As she looks over herself in her new outfit in front of the mirror, she decides she likes what she sees.

-/-

It’s a haircut next. This is more of a big deal than the outfit change; Louise hasn’t let anyone cut her hair in years. It doesn’t even grow anymore since it’s such a tangled mess of split ends now; she just fixes the hair ties sometimes and rolls with it. Brushing it would mean taking off her ears for longer than the time it takes to wash her hair (again, only occasionally), and she isn’t having with that.

She kneels in the dining room chair fidgeting impatiently while Linda tackles the matted mess of her hair, her ears clutched tight in one hand while the other drums anxious fingers on her knee. Linda was happy to cut her hair, she said, but she had to comb it out properly first so she could make the cut even, and it’s been so long and it’s so tangled that it’s taking forever.

The rest of the family are there, watching. Bob is cooking dinner while Gene and Tina sit at the dining room table, trying to calm their sister’s anxieties. She appreciates the effort, even if she’s not sure if it’s working, until after an eternity, Linda is pulling the towel away and holding up a mirror while she declares her handiwork is done.

It’s short- really short. It’d had to be, Linda said, her hair was too tangled to actually comb properly. Louise holds the mirror and stares at it for a long time while her family wait for her upset response, and then to all of their surprise she smiles. She crams her ears back on her head and is pleased that her bangs still poke out the front and there’s a little bit of the ends poking out the bottom, and thanks Linda for helping her and thanks her siblings for keeping her calm.

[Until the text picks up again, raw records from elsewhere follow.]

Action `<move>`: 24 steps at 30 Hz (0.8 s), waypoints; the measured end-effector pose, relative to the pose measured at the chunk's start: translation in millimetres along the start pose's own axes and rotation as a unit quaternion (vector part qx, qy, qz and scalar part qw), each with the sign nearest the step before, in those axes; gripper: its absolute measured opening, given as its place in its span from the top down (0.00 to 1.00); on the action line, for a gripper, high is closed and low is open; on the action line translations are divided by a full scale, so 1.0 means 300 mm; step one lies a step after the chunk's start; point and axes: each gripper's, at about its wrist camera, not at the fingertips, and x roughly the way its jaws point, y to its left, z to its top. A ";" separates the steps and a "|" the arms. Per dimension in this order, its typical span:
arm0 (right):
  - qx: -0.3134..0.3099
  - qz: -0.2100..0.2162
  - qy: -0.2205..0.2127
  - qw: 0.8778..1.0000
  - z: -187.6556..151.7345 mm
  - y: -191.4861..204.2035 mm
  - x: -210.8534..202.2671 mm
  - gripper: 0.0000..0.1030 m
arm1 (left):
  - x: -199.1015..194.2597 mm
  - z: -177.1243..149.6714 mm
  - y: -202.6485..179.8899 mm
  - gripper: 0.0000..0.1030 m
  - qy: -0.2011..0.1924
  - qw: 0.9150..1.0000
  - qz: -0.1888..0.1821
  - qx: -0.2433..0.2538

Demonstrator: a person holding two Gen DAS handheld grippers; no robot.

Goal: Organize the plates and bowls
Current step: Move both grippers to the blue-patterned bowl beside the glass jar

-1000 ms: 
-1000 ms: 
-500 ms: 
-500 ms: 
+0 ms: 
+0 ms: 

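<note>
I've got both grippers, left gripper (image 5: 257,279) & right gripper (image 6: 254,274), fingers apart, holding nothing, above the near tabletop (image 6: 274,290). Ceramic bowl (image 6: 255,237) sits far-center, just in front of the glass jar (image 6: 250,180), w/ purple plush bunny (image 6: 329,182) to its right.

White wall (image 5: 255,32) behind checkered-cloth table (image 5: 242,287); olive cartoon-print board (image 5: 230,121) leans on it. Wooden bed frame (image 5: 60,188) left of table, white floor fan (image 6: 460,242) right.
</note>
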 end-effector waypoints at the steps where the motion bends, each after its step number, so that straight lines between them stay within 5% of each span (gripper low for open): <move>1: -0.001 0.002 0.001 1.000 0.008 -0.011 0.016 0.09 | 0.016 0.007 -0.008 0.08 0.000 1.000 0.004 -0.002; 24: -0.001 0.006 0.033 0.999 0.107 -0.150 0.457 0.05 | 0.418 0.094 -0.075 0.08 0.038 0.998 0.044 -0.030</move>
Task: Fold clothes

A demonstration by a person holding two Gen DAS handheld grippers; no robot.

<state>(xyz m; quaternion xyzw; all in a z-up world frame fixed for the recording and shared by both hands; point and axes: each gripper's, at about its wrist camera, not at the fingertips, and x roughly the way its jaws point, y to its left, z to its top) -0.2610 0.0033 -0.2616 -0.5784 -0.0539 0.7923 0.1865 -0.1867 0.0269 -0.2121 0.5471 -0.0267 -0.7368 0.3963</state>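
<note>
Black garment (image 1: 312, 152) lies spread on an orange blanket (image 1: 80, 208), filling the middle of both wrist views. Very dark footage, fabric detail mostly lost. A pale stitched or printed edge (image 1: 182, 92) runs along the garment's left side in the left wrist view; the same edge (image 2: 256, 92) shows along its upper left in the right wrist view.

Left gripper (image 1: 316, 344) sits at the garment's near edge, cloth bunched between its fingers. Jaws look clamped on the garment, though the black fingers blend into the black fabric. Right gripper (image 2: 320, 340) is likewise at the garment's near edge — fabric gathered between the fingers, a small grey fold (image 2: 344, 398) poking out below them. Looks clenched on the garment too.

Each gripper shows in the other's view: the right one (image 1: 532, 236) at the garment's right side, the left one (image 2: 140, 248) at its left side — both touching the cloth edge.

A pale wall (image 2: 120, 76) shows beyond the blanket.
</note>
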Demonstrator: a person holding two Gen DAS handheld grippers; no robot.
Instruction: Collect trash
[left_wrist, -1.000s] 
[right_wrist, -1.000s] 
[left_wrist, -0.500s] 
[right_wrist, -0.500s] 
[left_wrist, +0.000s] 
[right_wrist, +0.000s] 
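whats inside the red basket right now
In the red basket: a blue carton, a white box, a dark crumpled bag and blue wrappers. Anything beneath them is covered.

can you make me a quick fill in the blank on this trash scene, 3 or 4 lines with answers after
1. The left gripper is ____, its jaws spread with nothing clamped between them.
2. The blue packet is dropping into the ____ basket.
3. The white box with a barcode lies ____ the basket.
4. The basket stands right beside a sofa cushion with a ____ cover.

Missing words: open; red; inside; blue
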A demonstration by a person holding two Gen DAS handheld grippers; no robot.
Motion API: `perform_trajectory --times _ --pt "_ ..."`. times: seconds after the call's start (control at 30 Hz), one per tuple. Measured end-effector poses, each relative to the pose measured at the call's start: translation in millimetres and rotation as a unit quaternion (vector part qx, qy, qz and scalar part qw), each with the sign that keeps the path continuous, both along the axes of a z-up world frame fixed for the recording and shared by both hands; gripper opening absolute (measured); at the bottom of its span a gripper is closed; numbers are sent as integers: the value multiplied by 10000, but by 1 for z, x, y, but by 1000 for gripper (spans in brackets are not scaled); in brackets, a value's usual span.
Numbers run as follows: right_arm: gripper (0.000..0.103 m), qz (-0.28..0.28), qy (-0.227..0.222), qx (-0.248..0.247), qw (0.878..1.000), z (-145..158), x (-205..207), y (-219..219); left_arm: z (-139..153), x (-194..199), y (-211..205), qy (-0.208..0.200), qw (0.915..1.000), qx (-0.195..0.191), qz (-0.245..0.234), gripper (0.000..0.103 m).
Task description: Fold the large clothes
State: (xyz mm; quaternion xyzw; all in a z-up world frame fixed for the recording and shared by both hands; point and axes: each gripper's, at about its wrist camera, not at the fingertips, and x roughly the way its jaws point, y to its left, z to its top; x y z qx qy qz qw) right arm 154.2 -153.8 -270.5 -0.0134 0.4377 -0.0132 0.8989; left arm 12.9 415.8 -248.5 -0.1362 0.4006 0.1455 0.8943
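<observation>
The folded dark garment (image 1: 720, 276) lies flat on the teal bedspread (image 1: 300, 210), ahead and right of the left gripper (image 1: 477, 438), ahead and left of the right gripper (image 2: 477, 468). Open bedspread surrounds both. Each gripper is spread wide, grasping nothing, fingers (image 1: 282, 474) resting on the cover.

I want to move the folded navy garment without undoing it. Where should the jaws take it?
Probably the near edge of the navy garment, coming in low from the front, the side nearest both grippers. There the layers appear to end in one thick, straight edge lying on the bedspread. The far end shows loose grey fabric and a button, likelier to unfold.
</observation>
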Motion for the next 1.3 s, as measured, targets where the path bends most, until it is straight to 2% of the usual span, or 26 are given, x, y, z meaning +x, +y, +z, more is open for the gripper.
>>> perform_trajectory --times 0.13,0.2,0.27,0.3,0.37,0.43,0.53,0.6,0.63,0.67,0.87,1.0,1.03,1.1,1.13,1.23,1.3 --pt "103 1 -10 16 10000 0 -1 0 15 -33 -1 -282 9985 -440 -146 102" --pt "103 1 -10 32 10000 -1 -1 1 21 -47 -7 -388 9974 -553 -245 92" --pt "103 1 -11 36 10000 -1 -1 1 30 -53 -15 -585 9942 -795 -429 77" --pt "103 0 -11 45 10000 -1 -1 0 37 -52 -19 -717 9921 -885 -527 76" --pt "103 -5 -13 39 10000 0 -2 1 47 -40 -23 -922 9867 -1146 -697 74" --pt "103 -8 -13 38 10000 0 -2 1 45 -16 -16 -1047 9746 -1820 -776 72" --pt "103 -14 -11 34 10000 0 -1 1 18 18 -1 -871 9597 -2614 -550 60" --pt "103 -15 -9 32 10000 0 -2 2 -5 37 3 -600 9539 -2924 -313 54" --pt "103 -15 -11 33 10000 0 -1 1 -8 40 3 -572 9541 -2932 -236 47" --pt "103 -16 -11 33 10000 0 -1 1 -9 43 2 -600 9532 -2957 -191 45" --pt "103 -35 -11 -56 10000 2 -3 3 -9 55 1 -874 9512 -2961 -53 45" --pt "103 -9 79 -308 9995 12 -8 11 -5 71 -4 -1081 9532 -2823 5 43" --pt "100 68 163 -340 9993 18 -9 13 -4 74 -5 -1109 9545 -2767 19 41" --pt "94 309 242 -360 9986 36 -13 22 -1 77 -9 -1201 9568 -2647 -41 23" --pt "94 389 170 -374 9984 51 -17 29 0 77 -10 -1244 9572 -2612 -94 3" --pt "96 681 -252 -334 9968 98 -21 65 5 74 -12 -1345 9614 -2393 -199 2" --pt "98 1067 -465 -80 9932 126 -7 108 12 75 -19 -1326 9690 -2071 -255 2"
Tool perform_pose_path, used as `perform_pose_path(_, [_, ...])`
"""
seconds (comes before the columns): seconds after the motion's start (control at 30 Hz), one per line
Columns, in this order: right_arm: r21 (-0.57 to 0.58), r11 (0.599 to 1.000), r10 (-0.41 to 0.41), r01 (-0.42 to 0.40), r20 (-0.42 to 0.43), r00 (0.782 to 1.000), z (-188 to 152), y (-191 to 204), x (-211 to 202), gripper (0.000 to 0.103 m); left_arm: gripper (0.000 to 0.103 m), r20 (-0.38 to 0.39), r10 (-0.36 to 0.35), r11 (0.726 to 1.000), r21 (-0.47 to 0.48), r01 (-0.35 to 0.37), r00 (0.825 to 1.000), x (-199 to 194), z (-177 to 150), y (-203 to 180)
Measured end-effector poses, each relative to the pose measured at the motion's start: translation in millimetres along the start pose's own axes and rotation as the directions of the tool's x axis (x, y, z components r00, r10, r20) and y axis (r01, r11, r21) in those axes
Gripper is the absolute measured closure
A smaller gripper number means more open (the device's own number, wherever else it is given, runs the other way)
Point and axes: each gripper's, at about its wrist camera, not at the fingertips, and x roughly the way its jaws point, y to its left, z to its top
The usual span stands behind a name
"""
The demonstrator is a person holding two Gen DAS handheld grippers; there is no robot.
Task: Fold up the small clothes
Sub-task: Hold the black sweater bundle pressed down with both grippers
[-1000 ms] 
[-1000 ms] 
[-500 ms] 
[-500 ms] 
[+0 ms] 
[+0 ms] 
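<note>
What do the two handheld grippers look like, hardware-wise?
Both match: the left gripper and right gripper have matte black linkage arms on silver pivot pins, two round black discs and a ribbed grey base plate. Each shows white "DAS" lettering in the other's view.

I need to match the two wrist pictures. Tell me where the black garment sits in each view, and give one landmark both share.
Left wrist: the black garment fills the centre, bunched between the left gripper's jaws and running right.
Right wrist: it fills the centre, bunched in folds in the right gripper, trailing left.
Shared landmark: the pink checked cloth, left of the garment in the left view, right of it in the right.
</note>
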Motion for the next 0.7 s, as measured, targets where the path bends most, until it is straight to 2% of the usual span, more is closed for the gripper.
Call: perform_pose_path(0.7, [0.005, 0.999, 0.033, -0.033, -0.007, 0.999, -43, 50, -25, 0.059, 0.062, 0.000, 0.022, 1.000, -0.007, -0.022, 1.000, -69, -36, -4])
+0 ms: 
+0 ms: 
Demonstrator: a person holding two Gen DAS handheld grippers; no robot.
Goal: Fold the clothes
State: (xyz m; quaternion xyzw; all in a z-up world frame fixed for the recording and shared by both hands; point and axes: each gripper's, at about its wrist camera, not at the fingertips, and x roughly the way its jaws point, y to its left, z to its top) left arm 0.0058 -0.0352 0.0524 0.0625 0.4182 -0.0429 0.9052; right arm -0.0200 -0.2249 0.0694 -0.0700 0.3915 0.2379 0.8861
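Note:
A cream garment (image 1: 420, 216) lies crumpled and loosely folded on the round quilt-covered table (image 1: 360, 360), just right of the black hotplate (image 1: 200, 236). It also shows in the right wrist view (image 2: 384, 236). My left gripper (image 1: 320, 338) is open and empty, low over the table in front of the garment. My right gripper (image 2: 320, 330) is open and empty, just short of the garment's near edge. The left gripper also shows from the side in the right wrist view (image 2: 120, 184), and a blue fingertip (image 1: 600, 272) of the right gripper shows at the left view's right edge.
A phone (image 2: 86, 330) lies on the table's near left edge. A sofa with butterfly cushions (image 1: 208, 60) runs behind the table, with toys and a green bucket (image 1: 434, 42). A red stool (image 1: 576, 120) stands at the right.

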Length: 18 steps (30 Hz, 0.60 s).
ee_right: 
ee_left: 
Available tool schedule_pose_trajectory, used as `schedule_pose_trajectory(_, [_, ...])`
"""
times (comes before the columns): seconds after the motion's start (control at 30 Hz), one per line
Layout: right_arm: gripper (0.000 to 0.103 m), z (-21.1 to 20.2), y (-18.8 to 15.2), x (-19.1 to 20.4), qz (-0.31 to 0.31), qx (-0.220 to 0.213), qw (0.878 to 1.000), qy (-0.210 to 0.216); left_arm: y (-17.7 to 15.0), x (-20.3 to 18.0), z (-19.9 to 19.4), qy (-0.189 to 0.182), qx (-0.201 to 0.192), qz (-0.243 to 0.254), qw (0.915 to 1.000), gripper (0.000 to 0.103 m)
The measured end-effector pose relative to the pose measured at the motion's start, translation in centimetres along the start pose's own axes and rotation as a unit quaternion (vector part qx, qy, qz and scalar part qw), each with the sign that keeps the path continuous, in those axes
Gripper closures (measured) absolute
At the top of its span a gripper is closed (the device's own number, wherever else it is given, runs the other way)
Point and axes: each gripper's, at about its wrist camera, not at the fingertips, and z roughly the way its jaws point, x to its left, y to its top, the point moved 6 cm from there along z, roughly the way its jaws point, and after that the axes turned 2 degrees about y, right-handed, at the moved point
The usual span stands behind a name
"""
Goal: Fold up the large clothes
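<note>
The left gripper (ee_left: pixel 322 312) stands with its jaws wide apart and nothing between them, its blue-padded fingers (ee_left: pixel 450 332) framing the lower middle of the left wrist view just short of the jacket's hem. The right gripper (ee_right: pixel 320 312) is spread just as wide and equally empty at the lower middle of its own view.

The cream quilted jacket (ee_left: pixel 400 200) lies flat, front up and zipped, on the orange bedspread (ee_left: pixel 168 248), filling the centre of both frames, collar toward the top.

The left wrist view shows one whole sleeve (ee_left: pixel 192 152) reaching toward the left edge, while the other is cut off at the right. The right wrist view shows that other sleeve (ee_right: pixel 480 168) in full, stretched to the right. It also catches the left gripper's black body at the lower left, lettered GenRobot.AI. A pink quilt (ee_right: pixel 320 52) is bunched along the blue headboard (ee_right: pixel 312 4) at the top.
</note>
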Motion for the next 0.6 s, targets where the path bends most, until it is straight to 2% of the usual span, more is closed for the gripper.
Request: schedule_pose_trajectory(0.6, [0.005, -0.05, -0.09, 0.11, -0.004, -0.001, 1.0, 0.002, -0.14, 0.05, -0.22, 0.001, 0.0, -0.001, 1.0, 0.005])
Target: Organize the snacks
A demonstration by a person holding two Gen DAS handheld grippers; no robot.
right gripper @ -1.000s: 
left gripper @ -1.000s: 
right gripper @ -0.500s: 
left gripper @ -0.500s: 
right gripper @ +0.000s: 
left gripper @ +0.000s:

She spends a long time staring at the mirror while her family get dinner on the table, because it’s perfect.

-/-

The name is the next thing to go. This gets very little fanfare in itself- it’s normal for kids at that age to adopt new variations on their name, and all she does is drop the “-ise”. It’s the most tedious, though, because while getting her hair cut and getting new clothes is something she had to do once, telling people that she’d like to be called “Lou” now is something she has to do over and over for everyone she knows.

She tells Teddy and Mort first, outside of her family. Mort, who’d been Mortimer and Morty at various points of his life before settling for Mort, has no trouble, but Teddy, who’s been Teddy since birth, has a little more trouble, and they get derailed when he finds out that Mort is short for anything at all, but they’re able to get through to him with a little patience. She chalks that up as a win, because if she can get Teddy on board, she can get anyone on board.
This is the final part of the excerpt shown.